United States: Court Freezes Assets Of Defendants Who Offered Allegedly Fraudulent ICOs

On Sept. 29, 2017, the Securities and Exchange Commission (SEC) brought an emergency enforcement action against Maksim Zaslavskiy, REcoinGroup Foundation LLC (REcoin) and DRC World Inc. (also known as Diamond Reserve Club) (Diamond), alleging they defrauded investors in a pair of initial coin offerings (ICOs), in violation of the anti-fraud and registration provisions of the federal securities laws.

The SEC's complaint alleged that the defendants sold unregistered securities and that the digital tokens or coins being offered did not actually exist, though the defendants raised at least $300,000 from hundreds of investors between July 2017 and the date of the complaint. The SEC further alleged that the defendants touted the REcoin ICO as "The First Ever Cryptocurrency Backed by Real Estate" and told investors they could expect significant returns from their investments (between 10-15% in the case of Diamond) when neither company had any real operations, and made other false and misleading statements regarding the defendants' previous fundraisings and investment activities — representations that "recklessly disregarded" the reality. The SEC also alleged that Zaslavskiy attempted to circumvent the securities registration requirements by refashioning the sale of interests in Diamond as "memberships in a club" and the Diamond ICO as an "Initial Membership Offering."

The U.S. District Court for the Eastern District of New York granted the SEC's request to temporarily and preliminarily freeze the assets of the defendants. Its decision stated that Zaslavskiy remains a threat to cause "continued and additional harm to investors," as he is launching or has already launched as many as 18 different websites to promote the sale of the fraudulent coins and continues to send frequent e-mails to investors about purchasing "tokens." The SEC's complaint seeks permanent injunctions and disgorgement plus interest and penalties. For Zaslavskiy, the SEC also seeks an officer-and-director bar and a bar from participating in any offering of digital securities.

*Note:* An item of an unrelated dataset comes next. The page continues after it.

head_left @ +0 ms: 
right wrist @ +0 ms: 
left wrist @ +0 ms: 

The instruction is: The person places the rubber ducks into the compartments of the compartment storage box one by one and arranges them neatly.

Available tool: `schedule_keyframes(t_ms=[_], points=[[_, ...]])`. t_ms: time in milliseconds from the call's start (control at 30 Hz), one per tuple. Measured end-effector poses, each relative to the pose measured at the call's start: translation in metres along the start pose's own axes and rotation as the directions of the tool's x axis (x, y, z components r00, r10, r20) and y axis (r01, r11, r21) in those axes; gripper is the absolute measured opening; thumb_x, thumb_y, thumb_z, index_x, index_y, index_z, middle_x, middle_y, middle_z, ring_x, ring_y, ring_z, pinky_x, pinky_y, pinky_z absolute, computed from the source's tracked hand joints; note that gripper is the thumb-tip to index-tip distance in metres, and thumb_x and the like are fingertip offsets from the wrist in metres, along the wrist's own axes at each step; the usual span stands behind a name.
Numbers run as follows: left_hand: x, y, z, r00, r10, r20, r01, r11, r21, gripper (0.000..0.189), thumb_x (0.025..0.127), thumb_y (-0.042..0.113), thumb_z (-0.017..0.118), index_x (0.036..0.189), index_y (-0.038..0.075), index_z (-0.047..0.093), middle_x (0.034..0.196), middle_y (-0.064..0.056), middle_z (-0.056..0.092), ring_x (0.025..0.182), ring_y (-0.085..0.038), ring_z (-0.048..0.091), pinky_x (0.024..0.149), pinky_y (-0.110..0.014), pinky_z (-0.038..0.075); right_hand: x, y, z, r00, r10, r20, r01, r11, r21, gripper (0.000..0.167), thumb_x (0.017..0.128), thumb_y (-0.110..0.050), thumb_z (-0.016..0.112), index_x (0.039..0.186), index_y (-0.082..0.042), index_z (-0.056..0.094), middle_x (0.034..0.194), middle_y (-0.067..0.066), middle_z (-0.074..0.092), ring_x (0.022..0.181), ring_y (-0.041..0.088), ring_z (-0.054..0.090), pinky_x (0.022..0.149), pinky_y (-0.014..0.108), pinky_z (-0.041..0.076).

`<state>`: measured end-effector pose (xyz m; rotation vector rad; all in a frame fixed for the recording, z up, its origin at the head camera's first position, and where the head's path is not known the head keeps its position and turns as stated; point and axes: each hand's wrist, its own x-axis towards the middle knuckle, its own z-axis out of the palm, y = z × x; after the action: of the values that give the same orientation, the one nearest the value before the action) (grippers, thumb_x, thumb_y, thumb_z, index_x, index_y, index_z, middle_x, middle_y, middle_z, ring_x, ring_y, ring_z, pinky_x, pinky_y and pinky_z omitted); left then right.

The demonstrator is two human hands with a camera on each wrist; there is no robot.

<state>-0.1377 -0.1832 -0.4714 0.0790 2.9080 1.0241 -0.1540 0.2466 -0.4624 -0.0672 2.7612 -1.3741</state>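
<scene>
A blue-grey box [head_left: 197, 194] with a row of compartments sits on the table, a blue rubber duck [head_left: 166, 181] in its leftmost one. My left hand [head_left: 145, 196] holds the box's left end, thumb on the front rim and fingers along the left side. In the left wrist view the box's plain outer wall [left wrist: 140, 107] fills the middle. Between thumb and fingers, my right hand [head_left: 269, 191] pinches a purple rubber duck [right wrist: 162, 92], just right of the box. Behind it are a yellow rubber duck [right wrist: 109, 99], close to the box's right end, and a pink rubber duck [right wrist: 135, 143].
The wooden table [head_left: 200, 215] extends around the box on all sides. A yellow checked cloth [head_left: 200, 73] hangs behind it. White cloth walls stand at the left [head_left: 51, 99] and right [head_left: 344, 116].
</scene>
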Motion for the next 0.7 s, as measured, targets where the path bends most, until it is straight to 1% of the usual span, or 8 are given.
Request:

The enforcement action came after the SEC's Office of Investor Education and Advocacy issued an investor alert earlier in 2017 that noted the increasing prevalence of ICOs and the potential risks associated with the promises of high returns in the new investment space. Further, the SEC released an investigative report on July 25, 2017, in connection with DAO tokens, warning that "virtual" organizations' offers and sales of digital assets may be subject to the requirements of the Securities Act of 1933 and the Securities Exchange Act of 1934. While that report by the SEC does not indicate that all offerings by virtual organizations are securities, it puts the industry on notice that some virtual tokens may be securities. In finding that the DAO tokens were securities, the SEC applied the Howey test (from SEC v. W.J. Howey Co., 328 U.S. 293 1946) to conclude that the DAO tokens were investment contracts and, in turn, securities. Very simply, the Howey test requires that (1) there is an investment of money in a common enterprise, (2) the investors had a reasonable expectation of profit and (3) these profits are derived from the managerial efforts of others. Most recently, on Sep. 25, the SEC announced the creation of a new Cyber Unit that will focus on targeting cyber-related misconduct including those involving distributed ledger technology and initial coin offerings.

These public warnings and the establishment of a Cyber Unit, combined with this latest court action, demonstrate the SEC's ongoing focus on digital currencies and their associated offerings. They demonstrate a clear pattern that ICOs and virtual organizations are firmly on the SEC's radar and that, in the absence of a valid exemption, the regulator intends to exert its authority over such entities and hold them to the same regulatory standards as traditional securities transactions.

Industry participants can expect this trend to continue in the coming years as ICOs become increasingly common, and should ensure that their activities with respect to ICOs comply with all relevant securities laws in order to avoid similar regulatory attention.